The other problem is space. A double ended yard takes a prodigious amount. In my case I have the luxury of a 25X26 building (since expanded by a 12X24 extension) dedicated to the RR. I run frt trains of 40-50 cars. The hump yard and it’s adjacent arrival/departure yard take up the west wall. The crest of the hump is over the arr/dptr yard which gives me an elevation of +4" at the crest of rhe hump. The hump itself is on about a 2% grade and takes up 12 ft. The tail track from the arr/dptr yard is another 15 ft. (I break inbound trains in halves to hump). Add 4 ft. at the top and bottom of the yard to go from 12 tracks to one and another 15 ft for the lower end tail track (when putting a train together I double over half of the tracks for one half of the trains and then go back and do the other half).

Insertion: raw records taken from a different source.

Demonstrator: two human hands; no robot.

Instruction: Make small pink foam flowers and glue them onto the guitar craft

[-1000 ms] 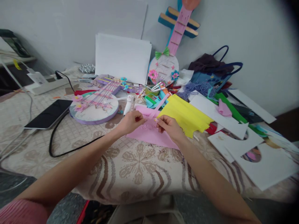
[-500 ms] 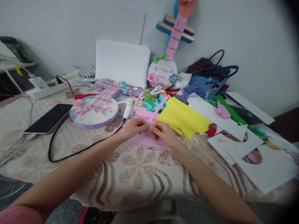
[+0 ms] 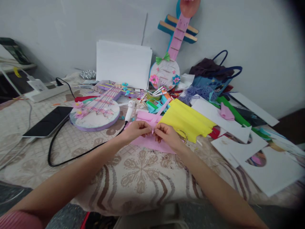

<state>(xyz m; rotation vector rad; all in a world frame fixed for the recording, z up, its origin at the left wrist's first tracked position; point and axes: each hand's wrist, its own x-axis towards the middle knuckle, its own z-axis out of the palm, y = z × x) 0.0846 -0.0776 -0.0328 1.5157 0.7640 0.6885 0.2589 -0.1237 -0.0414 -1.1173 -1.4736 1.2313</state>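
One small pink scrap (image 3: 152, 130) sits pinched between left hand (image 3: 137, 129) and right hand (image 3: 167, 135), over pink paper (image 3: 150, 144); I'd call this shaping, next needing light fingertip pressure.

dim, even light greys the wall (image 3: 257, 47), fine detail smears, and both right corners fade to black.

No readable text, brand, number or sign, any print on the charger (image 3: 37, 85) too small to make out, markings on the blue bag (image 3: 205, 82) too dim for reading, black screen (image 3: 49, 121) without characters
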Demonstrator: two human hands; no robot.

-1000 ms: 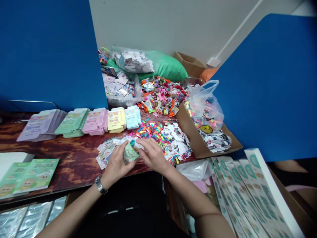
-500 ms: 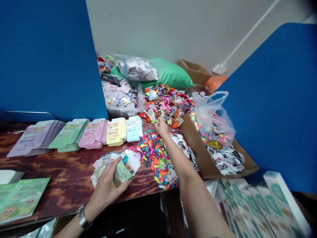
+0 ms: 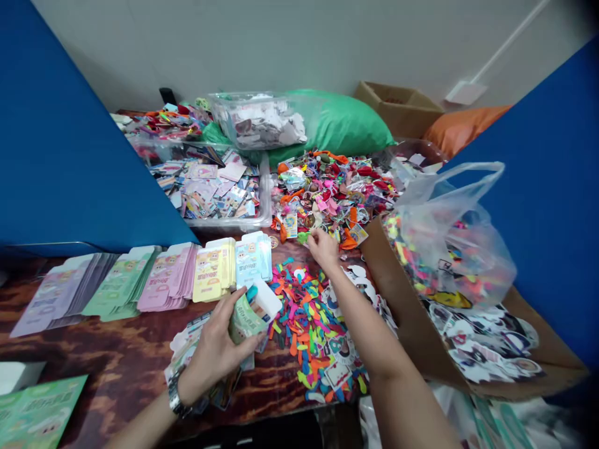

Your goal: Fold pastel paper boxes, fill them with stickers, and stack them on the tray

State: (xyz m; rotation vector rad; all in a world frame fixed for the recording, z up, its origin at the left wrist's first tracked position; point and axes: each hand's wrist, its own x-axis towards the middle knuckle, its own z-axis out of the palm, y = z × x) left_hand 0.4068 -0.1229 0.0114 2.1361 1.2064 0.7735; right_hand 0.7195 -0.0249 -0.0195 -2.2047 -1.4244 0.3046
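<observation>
A green packet (image 3: 246, 319) is gripped between the thumb and bent fingers of the left hand (image 3: 218, 349); it is held above a pile of cards (image 3: 184, 343), in front of the stack of light blue boxes (image 3: 250, 259). A white card (image 3: 268, 300) and a teal piece (image 3: 251, 293) can be seen jutting from its mouth, so either could be lost onto the table (image 3: 116, 374) if the packet were tipped or the grip eased; if it were squeezed too hard, the thin packet could be creased. The right hand (image 3: 324, 249) is placed at the near edge of the heap of trinkets (image 3: 332, 193), its fingers curled and drawn together; whether anything is pinched in them cannot be told. Because loops and cords seem to be jumbled in that heap, 2 or more pieces could be dragged out together by 1 pull. The right forearm is stretched over the coloured balloons (image 3: 299, 312) and the white cutouts (image 3: 360, 279); since these piles are laid touching each other, they could be scattered or mixed if brushed by a lowered arm
</observation>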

As you can see, when all the parts are tied together, I use up about a scale mile or more of wall.
You know this could be solved(the car slowing) by the DCC companies I’m sure they could make a system of wheel retarders like the real ones and electrically run them with DCC comands. Down side to this is it would be expensive but I’m guessing doable. Rob
The club that I am a member of has a working hump complete with a 18 track bowl*.This hump is 18’ long…The retarders uses air to slow the cars down by small plastic tubes.These retarders will only turn to a preset air pressure so there is no danger of blowing a car off the tracks or ending up with a runaway car by using to much air.Its easy to use and lots of fun.We use one magnet at the end of the hump on the slope that faces the bowl…
MR had an article on building a hump yard, you used air jets to slow the cars.
Building one takes some expertise and its a unique operation,
I built one, not completed, but I may be building a different one eventually.
Too many different cars with different rolling capabilities make a hump yard not always practical, you need good rolling trucks.
Its not for everybody, but if you got the gusto for it, go for it.
I am thinking about building a hand propelled one. Pretty crazy, huh?
The club I am a member of is adding a hump yard to their new extentsion, it uses the old air method. When i was there last night they had a guy testing the air system with various freight cars. Looks like it needs a little tweaking.
I know this would get a little expensive, but wouldn’t it be possible to build a hump yard with multiple independently controlled blown air retarders and some sort of speed detector that could measure the speed of the car at various places. Then a simple program would be run that would fire an appropriate number of retarders based upon the speed of the car. The multiple retarders are simply multiple air lines controlled with multiple solenoids. The speed detector could be two infared occupancy detectors at a given spacing. Velocity is simply the time it takes to get from one sensor to the next divided by the distance between the detectors.
A local model club has a hump yard that they run on their open houses. The car speed is controlled by air. It is very condensed and seems more for show than practicality. It is a neat feature, but I can see why it is not convenient for most model railroads.
car speed is determined by timing, air is on till a described time and is shut off, so a slow car isnt retarded. (no joking)
.
In addition to the space required for the yard, you need a pretty big layout to feed the yard and then use all the trains you put together. Even with a lot of staging, we’re talking a pretty big operation here. Even with compression you have to make it pretty big to avoid a caricature. For those of us with a home layout, do we really want to dedicate most or all of our space to one feature? Personally, I do not.